_EXERCISE OBJECTIVE_.
The reply should contain every entry exactly as given, with no pictures in it.

====== MATERIAL FOR THIS TASK ======

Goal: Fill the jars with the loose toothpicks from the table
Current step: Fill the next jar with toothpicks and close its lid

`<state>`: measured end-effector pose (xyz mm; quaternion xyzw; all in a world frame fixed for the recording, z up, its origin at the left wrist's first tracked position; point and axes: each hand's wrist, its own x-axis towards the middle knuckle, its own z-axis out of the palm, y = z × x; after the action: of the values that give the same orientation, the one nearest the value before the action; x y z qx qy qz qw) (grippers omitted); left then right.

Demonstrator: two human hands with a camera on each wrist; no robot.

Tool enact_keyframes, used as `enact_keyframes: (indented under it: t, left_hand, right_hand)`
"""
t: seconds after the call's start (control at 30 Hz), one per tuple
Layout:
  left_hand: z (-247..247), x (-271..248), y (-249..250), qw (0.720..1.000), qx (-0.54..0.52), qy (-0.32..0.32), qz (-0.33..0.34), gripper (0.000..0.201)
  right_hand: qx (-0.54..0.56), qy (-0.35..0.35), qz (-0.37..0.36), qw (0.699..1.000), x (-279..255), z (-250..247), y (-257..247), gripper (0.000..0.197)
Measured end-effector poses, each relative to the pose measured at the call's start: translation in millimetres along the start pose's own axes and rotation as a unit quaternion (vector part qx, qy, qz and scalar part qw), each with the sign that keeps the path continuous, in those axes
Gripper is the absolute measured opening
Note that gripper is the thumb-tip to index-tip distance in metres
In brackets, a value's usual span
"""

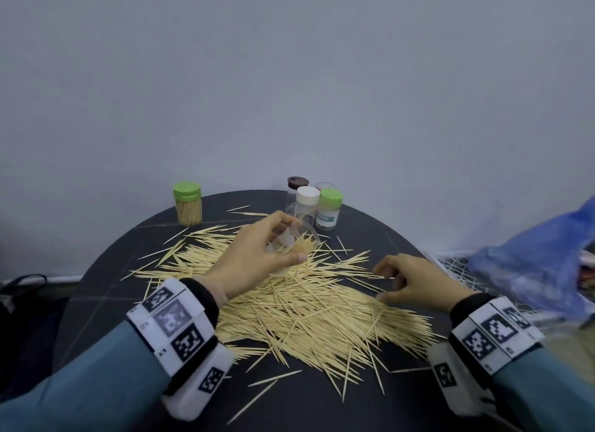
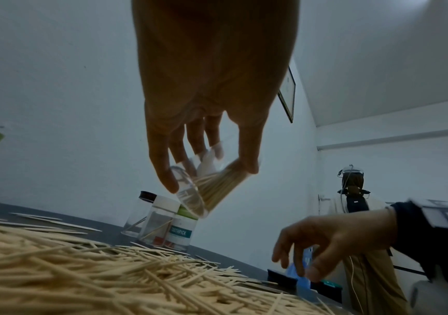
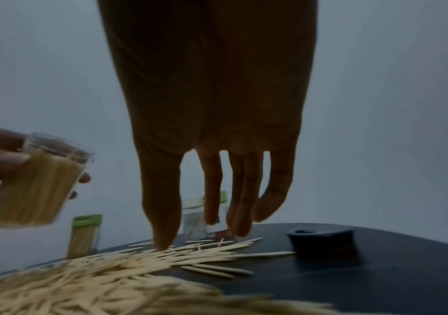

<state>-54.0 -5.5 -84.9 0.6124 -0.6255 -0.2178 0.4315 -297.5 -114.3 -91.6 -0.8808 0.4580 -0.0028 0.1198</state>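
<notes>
Round dark table (image 1: 96, 302); bare strip along its near rim at 6 o'clock, wall close behind at 12. Loose toothpicks (image 1: 306, 306) heaped across centre. My left hand (image 1: 254, 254) grips a clear open jar (image 1: 297, 241), tilted above the heap, partly packed with picks. My right hand (image 1: 415, 283), at 3 o'clock, fingers loosely curled, fingertips touching picks. Full green-lidded jar (image 1: 188, 203) at 11 o'clock; capped jar cluster (image 1: 314, 206) at 12, nearly empty.
</notes>
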Motion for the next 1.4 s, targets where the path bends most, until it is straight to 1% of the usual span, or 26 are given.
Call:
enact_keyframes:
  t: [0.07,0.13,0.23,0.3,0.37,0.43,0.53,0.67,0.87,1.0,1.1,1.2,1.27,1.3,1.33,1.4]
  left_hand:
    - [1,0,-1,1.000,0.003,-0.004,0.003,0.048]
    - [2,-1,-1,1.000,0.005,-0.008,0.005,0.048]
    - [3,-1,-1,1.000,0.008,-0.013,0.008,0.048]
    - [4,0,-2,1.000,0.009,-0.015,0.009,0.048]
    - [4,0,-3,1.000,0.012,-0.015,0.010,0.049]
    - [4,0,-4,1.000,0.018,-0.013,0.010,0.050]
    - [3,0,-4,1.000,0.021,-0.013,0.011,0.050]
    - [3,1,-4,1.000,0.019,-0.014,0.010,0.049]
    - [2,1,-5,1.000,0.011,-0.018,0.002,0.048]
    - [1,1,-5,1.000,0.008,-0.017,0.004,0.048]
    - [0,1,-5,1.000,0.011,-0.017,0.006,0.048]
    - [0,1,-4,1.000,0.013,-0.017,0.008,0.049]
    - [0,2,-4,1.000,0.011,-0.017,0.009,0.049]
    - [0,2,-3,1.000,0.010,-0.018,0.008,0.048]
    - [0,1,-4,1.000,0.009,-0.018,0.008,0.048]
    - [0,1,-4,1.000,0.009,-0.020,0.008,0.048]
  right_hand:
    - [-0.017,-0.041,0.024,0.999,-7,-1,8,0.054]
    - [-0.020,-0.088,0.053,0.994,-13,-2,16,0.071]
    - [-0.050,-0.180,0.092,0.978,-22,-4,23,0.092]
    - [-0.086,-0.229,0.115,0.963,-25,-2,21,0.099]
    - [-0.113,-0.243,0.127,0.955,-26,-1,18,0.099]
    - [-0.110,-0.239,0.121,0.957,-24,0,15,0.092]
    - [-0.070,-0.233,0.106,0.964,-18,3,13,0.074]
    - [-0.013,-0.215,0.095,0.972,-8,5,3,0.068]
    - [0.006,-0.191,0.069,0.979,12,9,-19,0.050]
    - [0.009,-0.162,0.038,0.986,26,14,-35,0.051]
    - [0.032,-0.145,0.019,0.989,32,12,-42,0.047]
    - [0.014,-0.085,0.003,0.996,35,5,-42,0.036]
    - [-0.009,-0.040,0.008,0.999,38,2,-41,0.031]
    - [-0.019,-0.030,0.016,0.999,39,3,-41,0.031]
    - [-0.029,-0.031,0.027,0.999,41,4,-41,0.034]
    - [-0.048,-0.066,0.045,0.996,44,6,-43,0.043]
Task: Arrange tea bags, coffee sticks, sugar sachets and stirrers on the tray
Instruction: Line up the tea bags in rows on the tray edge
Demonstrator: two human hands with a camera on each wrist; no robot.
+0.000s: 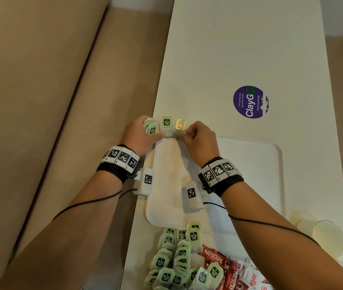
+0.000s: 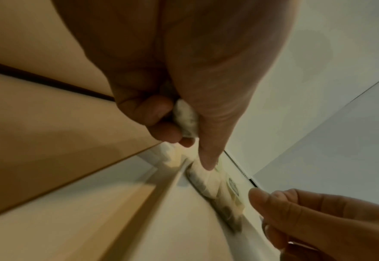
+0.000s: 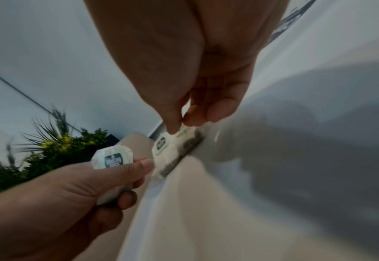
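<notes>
A white tray (image 1: 250, 176) lies on the white counter. Two tea bags stand side by side at its far left corner, one with a green tag (image 1: 166, 124) and one with a yellow tag (image 1: 180, 126). My left hand (image 1: 154, 133) grips a small stack of green-tagged tea bags (image 1: 150, 127) in its curled fingers, while its thumb reaches over to the green-tagged bag (image 2: 204, 176) on the tray. My right hand (image 1: 184, 133) pinches the yellow-tagged bag (image 3: 185, 134) between thumb and forefinger. The held stack (image 3: 112, 159) also shows in the right wrist view.
A heap of tea bags (image 1: 172, 262), red coffee sticks (image 1: 225, 268) and sugar sachets (image 1: 254, 277) lies on the counter near me. A clear glass (image 1: 327, 237) stands at the right. A purple sticker (image 1: 250, 101) marks the counter farther off. Beige upholstery (image 1: 40, 101) runs along the left.
</notes>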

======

_YOUR RESPONSE_.
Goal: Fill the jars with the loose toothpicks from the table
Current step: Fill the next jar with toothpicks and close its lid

`<state>`: measured end-effector pose (xyz mm; quaternion xyzw; all in a world frame fixed for the recording, z up, its origin at the left wrist's first tracked position; point and axes: each hand's wrist, its own x-axis towards the middle knuckle, its own z-axis out of the palm, y = z × x; after the action: of the values that give the same orientation, the one nearest the value before the action; x y z qx qy qz qw) (grippers omitted); left then right.

Demonstrator: two human hands with a camera on each wrist; no robot.

Tool enact_keyframes, used as `enact_keyframes: (indented under it: t, left_hand, right_hand)`
"""
t: seconds after the call's start (control at 30 Hz), one per tuple
Layout:
  left_hand: z (-247..247), x (-271..248), y (-249..250), qw (0.720..1.000), qx (-0.54..0.52), qy (-0.32..0.32), qz (-0.33..0.34), gripper (0.000..0.201)
  right_hand: qx (-0.54..0.56), qy (-0.35..0.35), qz (-0.37..0.36), qw (0.699..1.000), x (-279..255), z (-250..247), y (-257..247), gripper (0.000..0.197)
Measured end-effector poses, each relative to the pose measured at the call's start: translation in millimetres along the start pose's own axes and rotation as a unit quaternion (vector part qx, qy, qz and scalar part qw), each with the sign that keeps the path continuous, in those axes
Gripper is the absolute measured opening
Note that gripper is the thumb-tip to index-tip distance in metres
In brackets, a value's usual span
"""


<state>-54.0 -5.5 -84.9 0.6124 -0.6255 -0.2178 0.4315 -297.5 -114.3 -91.6 -0.8808 0.4580 -0.0028 0.1198</state>
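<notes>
Round dark table (image 1: 96, 302); bare strip along its near rim at 6 o'clock, wall close behind at 12. Loose toothpicks (image 1: 306, 306) heaped across centre. My left hand (image 1: 254, 254) grips a clear open jar (image 1: 297, 241), tilted above the heap, partly packed with picks. My right hand (image 1: 415, 283), at 3 o'clock, fingers loosely curled, fingertips touching picks. Full green-lidded jar (image 1: 188, 203) at 11 o'clock; capped jar cluster (image 1: 314, 206) at 12, nearly empty.
</notes>
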Motion for the next 1.4 s, targets where the path bends most, until it is straight to 1% of the usual span, or 26 are given.
Call:
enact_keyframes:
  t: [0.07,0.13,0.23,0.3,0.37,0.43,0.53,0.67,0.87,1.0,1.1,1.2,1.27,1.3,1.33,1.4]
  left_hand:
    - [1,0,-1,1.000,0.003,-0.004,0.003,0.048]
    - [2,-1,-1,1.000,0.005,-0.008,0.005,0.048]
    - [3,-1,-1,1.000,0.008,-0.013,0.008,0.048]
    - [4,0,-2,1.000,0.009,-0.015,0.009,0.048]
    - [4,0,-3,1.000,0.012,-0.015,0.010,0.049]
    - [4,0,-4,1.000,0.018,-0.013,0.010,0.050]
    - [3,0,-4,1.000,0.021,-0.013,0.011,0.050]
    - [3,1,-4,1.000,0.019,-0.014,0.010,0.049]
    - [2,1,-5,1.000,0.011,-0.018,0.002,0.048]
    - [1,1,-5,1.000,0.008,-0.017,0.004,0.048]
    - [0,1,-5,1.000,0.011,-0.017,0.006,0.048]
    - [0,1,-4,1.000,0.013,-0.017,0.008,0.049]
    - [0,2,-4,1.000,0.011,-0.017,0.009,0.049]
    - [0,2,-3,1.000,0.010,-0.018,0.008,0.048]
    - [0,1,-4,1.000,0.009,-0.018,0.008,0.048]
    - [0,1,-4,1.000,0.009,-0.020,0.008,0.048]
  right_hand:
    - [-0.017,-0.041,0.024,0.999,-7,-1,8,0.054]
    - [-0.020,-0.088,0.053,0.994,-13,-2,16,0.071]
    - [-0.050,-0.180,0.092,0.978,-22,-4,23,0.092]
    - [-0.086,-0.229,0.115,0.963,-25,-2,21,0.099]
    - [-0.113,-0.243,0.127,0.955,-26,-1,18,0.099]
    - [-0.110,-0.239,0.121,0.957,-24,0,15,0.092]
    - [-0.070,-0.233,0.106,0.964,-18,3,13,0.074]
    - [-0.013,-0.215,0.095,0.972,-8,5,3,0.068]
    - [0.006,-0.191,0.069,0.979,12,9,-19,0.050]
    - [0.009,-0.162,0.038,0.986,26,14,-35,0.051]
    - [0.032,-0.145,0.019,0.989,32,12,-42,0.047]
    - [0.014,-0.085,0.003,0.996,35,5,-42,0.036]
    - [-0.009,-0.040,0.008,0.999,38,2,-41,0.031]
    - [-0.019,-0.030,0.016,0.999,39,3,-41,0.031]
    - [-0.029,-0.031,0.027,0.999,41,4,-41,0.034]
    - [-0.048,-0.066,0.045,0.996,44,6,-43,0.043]
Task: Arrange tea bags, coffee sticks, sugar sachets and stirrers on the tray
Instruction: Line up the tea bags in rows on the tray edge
Demonstrator: two human hands with a camera on each wrist; no robot.
+0.000s: 
+0.000s: 
+0.000s: 
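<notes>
A white tray (image 1: 250, 176) lies on the white counter. Two tea bags stand side by side at its far left corner, one with a green tag (image 1: 166, 124) and one with a yellow tag (image 1: 180, 126). My left hand (image 1: 154, 133) grips a small stack of green-tagged tea bags (image 1: 150, 127) in its curled fingers, while its thumb reaches over to the green-tagged bag (image 2: 204, 176) on the tray. My right hand (image 1: 184, 133) pinches the yellow-tagged bag (image 3: 185, 134) between thumb and forefinger. The held stack (image 3: 112, 159) also shows in the right wrist view.
A heap of tea bags (image 1: 172, 262), red coffee sticks (image 1: 225, 268) and sugar sachets (image 1: 254, 277) lies on the counter near me. A clear glass (image 1: 327, 237) stands at the right. A purple sticker (image 1: 250, 101) marks the counter farther off. Beige upholstery (image 1: 40, 101) runs along the left.
</notes>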

That is the complete answer to the exercise.